Author: Jihwan Jeong
In this directory, we provide symbolic toolkits that you can use with pyRDDLGym. Specifically, we provide the following:
- Symbolic compilation of CPFs (conditional probability functions) in XADD (eXtended Algebraic Decision Diagram)
- Dynamic Bayes Net (DBN) visualization, allowing dependence analysis
- Symbolic Dynamic Programming (SDP):
- RDDL simulation with the symbolically compiled model
To assist your understanding and ease the process of getting started with the pyRDDLGym-symbolic
library, we have prepared a Google Colab notebook.

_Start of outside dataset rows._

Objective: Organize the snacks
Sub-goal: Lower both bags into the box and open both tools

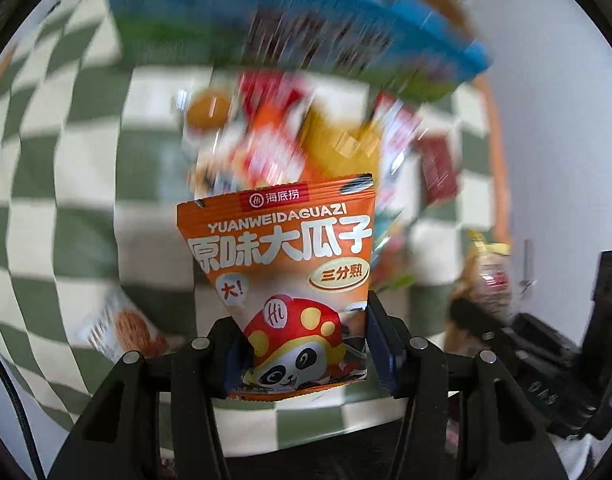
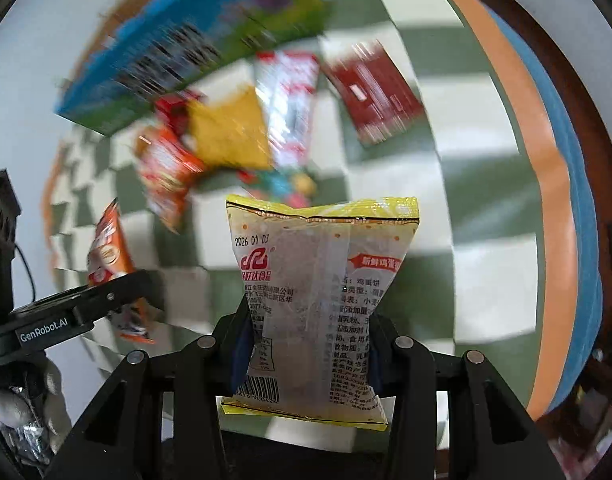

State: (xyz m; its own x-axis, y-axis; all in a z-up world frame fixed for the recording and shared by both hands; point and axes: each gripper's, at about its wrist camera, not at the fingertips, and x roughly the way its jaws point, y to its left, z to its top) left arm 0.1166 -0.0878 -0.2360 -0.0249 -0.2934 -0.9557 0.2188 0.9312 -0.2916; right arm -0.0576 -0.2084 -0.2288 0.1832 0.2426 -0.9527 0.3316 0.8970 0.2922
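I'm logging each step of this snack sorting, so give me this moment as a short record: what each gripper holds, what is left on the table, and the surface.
left gripper: shut on orange sunflower seed packet
right gripper: shut on yellow-edged clear egg biscuit packet
both packets: lifted clear of the table
left on table: blurred pile of snack packets, dark red packet apart from it
container: blue box, beyond the pile
surface: green and white checked cloth

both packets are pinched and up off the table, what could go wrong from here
The left gripper pinches the orange seed packet only near its bottom, so it could swing or slip. The right gripper squeezes the yellow-edged packet at its waist, which may crush what is inside. Both hang over the loose snack pile.
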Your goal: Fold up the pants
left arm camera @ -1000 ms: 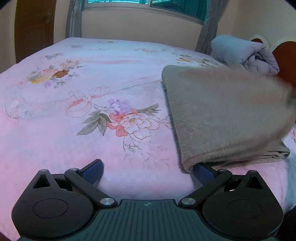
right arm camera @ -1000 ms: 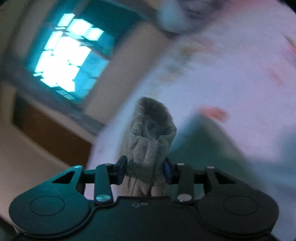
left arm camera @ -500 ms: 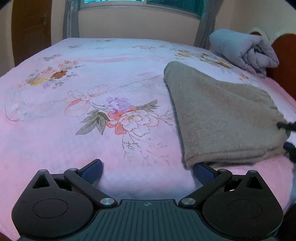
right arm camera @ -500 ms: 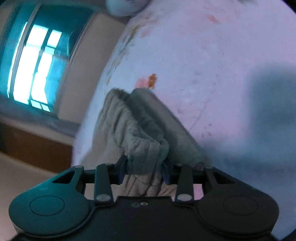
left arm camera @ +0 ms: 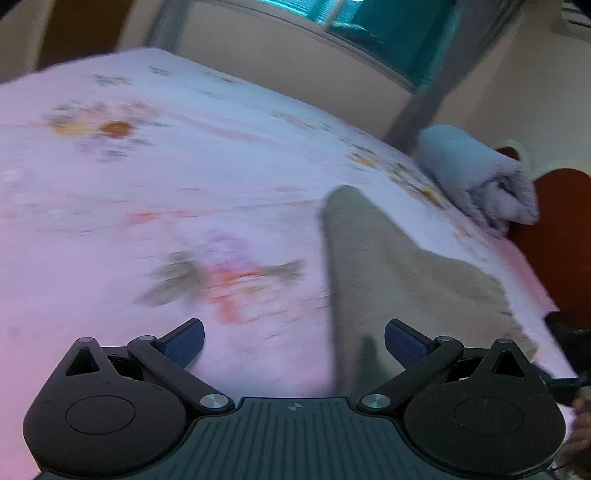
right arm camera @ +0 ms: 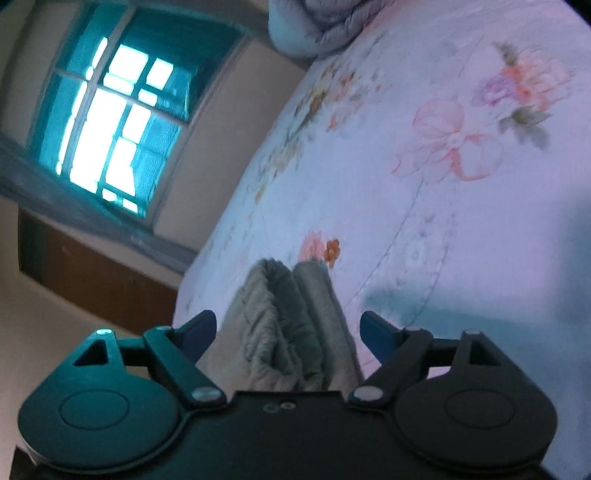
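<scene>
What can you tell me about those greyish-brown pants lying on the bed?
The pants look like soft, fuzzy fleece in a greyish tan. They lie folded on the pink flowered bedspread, near its right edge. Their bunched, layered end sits between the pads of the right gripper, whose jaws have just been opening and no longer pinch it. The left gripper is open beside them.

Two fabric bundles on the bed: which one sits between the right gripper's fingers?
The beige pants, folded on the floral sheet. They lie between the right gripper's just-opened jaws, pads clear. The grey rolled blanket sits far off by the wall.
</scene>
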Demonstrator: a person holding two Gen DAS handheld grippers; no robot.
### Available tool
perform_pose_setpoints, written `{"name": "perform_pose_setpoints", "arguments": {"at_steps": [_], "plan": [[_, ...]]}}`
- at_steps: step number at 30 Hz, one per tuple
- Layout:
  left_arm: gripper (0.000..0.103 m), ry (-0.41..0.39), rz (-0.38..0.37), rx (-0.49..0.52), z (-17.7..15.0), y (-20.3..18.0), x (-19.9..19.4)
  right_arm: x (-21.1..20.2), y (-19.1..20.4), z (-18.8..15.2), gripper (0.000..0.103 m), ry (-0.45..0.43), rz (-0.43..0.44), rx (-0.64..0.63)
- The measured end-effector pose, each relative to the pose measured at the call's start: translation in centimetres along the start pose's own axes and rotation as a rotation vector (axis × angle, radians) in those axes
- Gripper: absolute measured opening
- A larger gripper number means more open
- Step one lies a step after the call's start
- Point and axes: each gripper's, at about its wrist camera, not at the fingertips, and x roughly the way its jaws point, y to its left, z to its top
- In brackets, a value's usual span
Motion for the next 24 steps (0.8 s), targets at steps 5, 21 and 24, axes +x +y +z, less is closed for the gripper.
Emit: {"name": "perform_pose_setpoints", "arguments": {"at_steps": [5, 21, 24], "plan": [[0.103, 0.075, -0.055, 0.03, 1.2, -2.0, 4.4, 2.1, 0.3, -0.1, 0.078, 0.113, -0.032, -0.064], [0.103, 0.108, -0.097, 0.025, 2.4, -1.3, 7.0, 3.7, 3.3, 0.2, 0.054, 0.246, 0.02, -0.178], [0.103, 0.109, -0.091, 0.026, 2.4, -1.4, 7.0, 4.8, 3.0, -0.6, 0.057, 0.282, -0.013, -0.179]]}}
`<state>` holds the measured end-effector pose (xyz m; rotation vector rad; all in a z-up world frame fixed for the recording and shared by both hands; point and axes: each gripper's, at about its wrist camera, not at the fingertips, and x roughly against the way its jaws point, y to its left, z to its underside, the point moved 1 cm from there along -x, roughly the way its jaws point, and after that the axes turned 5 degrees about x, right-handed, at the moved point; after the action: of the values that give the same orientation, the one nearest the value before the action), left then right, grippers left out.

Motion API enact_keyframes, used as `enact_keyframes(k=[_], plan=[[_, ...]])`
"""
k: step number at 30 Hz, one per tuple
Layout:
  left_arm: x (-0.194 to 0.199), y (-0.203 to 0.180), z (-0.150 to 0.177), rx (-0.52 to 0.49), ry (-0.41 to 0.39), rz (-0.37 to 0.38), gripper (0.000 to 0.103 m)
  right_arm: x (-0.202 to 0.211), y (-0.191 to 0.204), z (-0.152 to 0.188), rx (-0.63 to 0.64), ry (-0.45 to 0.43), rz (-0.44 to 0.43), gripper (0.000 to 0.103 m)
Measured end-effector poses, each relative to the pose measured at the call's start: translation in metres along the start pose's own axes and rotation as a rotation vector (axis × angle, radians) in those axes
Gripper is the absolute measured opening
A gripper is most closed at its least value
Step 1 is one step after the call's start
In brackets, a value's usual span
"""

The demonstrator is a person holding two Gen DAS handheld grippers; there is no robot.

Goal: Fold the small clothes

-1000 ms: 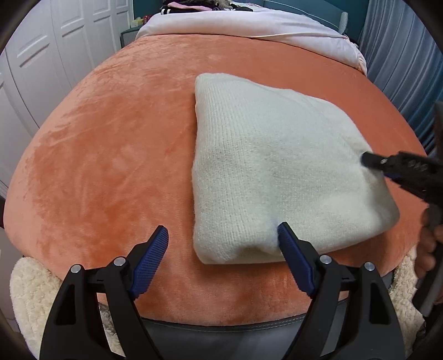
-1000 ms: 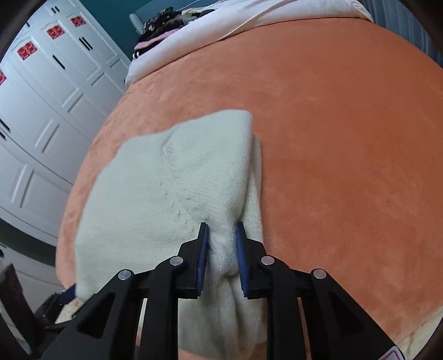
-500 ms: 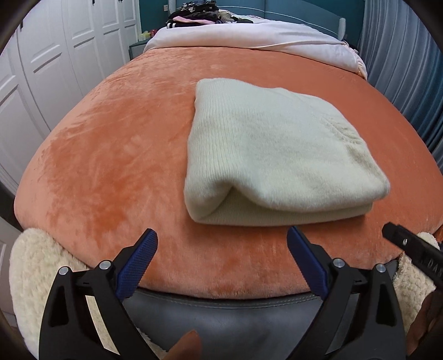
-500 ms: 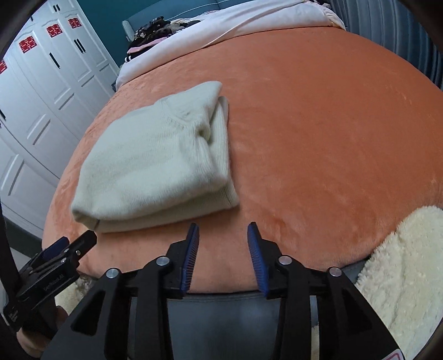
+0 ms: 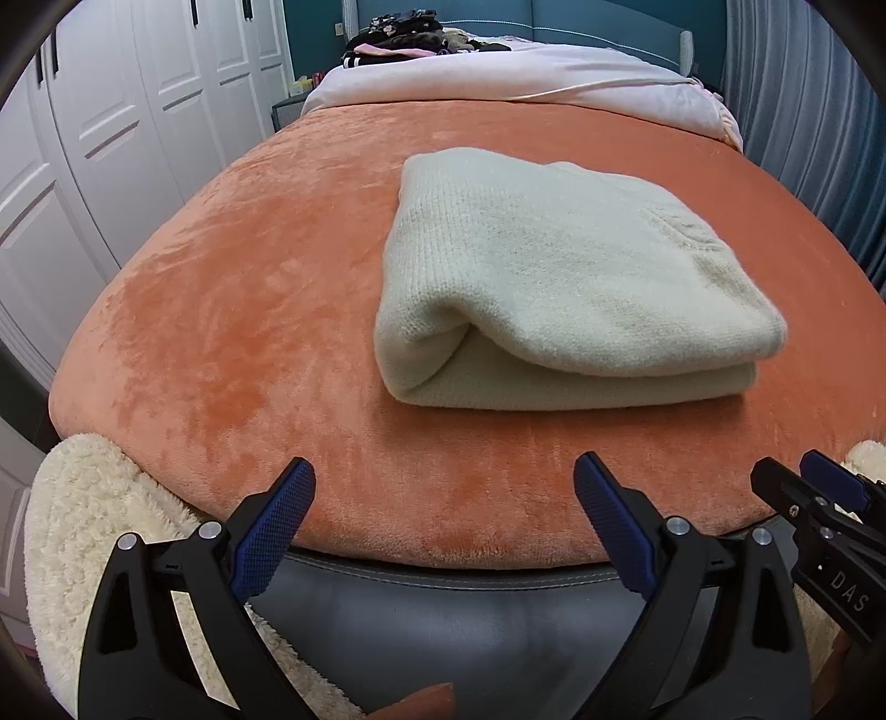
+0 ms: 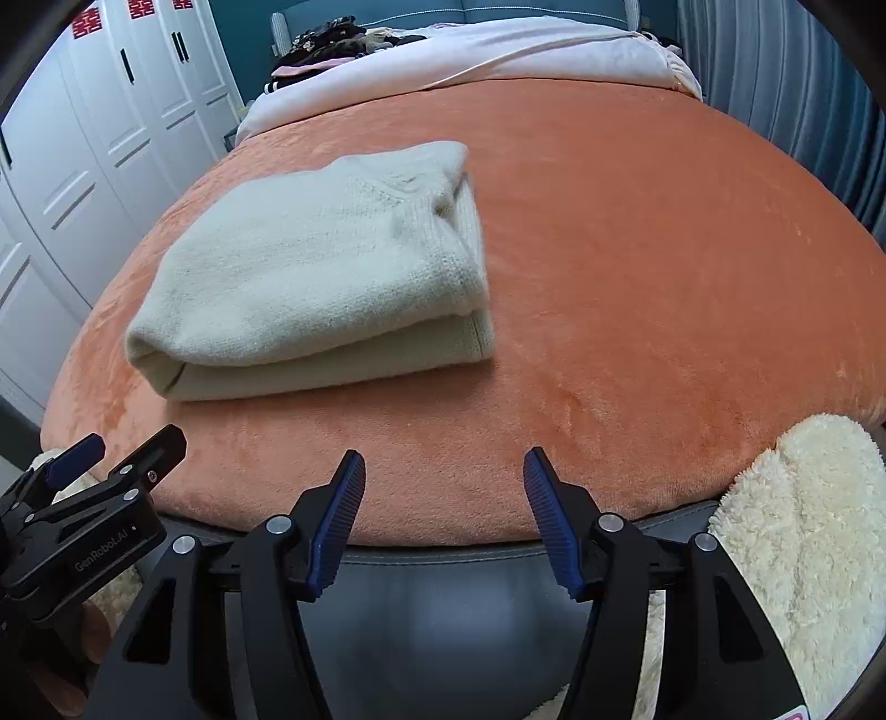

This notebook includes a detailed installation procedure as well as simple, illustrative examples to help you quickly grasp how to use the library effectively.
Follow the steps below to access and use the Google Colab notebook:
-
Access the Notebook: Click on the following link to open the Google Colab notebook: .
-
Follow the Instructions: The notebook contains step-by-step instructions for installing necessary packages to use with the
pyRDDLGym-symbolic
library and running simple examples. -
Feedback and Questions: If you encounter any issues or have questions regarding the
pyRDDLGym-symbolic
library or the Google Colab notebook, please feel free to open an issue on the GitHub repository.
Happy coding!
# Create and activate a new conda environment
conda create -n symbolic python # Note: Python 3.12 won't work with Gurobi 10.
conda activate symbolic
# Install the xaddpy >= 0.2.5
pip install xaddpy
# Install pyRDDLGym >= 2.0
pip install pyrddlgym
# (Optional) install rddlrepository-v2
pip install rddlrepository
# (Optional) Install Gurobipy (make sure you have a license)
python -m pip install gurobipy
# Finally, install pyRDDLGym_symbolic
cd ~/path/to/pyRDDLGym_symbolic
pip install -e .
# Or simply, install from pypi
pip install pyrddlgym-symbolic
In addition, you'll need to install pygraphviz
to visualize XADDs in the graph format.
- For Ubuntu/Debian users, run the following command.
sudo apt-get install graphviz graphviz-dev
- For Fedora and Red Hat systems, you can do as follows.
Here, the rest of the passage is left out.